Réglementation des technologies émergentes

Nouvelle technologie ne veut pas dire absence de loi. Par exemple, le Code civil du Québec est clair quant à la responsabilité extracontractuelle des entreprises en cas de comportement déraisonnable. Il est toutefois possible d’adopter des lois afin de répondre à des problématiques technologiques particulière, comme l’intelligence artificielle. C’est d’ailleurs un des objectifs du projet de loi fédéral C-27. Nous prévoyons toutefois l’adoption de plusieurs règles de pratiques et lignes directrices en sus de ces lois. Les entreprises dans le secteur de la cryptomonnaie et de l’intelligence artificielle seront particulièrement touchées par ces changements visant à rassurer les consommateurs.

Propriété intellectuelle et données ouvertes

Les objets connectés et les technologies émergentes convergent dans le cadre d’écosystèmes comme les villes intelligentes, mais la propriété des données qui en résulte, et la gestion transparente et responsable des données, demeure un défi juridique. Les discussions académiques sur les fiducies de données et les méthodes de gestion responsable devront éventuellement passer de la théorie à l’action dans les écosystèmes connectés.

Divulgation responsable et rétroingénierie

Bien que le Gouvernement du Québec ait récemment adopté une plateforme de divulgation responsable des vulnérabilités en matière de cybersécurité, il n’en demeure pas moins que les recherchistes en cybersécurité bénéficient de peu de protection. La plupart des compagnies interdisent la rétroingénierie de leurs produits, même pour des fins de découverte des vulnérabilités. Afin de protéger les lanceurs d’alerte en matière de cybersécurité, l’état du droit va certainement évoluer.

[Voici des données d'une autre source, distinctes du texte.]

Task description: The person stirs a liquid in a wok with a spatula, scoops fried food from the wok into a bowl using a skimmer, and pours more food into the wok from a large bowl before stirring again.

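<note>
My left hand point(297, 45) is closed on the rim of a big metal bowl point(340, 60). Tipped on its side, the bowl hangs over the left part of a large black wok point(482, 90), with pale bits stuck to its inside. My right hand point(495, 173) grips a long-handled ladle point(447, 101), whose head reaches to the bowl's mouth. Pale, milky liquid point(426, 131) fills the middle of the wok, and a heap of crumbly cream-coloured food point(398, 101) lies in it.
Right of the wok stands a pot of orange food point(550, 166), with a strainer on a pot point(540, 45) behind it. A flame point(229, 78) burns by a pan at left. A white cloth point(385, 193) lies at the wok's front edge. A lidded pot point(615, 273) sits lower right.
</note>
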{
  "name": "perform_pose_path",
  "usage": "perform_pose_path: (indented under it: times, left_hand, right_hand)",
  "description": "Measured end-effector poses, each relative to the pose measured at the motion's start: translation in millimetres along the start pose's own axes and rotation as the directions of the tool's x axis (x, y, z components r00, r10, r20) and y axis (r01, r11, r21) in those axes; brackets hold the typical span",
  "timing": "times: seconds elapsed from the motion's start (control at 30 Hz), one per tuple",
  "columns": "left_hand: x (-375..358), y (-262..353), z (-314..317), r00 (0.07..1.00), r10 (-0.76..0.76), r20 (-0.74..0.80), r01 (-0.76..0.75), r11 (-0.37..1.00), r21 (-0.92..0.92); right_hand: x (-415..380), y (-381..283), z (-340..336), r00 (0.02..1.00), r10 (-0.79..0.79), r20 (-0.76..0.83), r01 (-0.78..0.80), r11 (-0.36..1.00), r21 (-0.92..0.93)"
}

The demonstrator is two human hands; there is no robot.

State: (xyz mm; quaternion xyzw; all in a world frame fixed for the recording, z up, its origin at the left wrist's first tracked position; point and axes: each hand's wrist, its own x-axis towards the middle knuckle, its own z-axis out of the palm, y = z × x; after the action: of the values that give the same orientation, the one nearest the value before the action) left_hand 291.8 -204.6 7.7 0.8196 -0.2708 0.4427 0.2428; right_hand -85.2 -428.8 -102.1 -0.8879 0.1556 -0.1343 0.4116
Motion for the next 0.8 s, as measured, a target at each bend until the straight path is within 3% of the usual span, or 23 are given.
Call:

Il convient de prendre en compte, dans le cadre de ces prédictions, les courants juridiques déjà bien amorcés, notamment la multiplication des lois en matière de protection des renseignements personnels et de cybersécurité. Au Québec, la deuxième phase de la loi 64 entre en vigueur dès septembre 2023, obligeant les entreprises à adopter des mesures proactives, notamment des évaluations des facteurs relatifs à la vie privée. Au fédéral, le projet de loi C-27 aurait également pour effet de créer un tribunal des données, et le projet de loi C-26, si adopté, rendrait obligatoire le signalement d’incidents de sécurité. Cette obligation existe déjà au fédéral en matière de vie privée, mais ce projet de loi suggère le rapport de tous les incidents afin d’informer un programme de connaissance de la menace.

Ces changements juridiques vont continuer de mener à une prolifération des poursuites judiciaires, incluant les recours collectifs. Aux États-Unis, un recours collectif a notamment été déposé en août 2022 contre Oracle, le géant des logiciels, alléguant que la compagnie aurait emmagasinée une quantité gigantesque de renseignements personnels qui auraient par la suite été vendus à des tierces parties.

Vous l’aurez compris, les risques juridiques se multiplient en matière de développement technologique. Bien que cela puisse être perçu comme un obstacle nous y voyons une opportunité d’affaires : ces lois visent à maintenir la confiance nécessaire des consommateurs, mais en adoptant des pratiques proactives, notamment dans le design des produits, les entreprises pourront y voir des opportunités de rivaliser avec des compétiteurs qui n’ont pas été aussi bienveillants.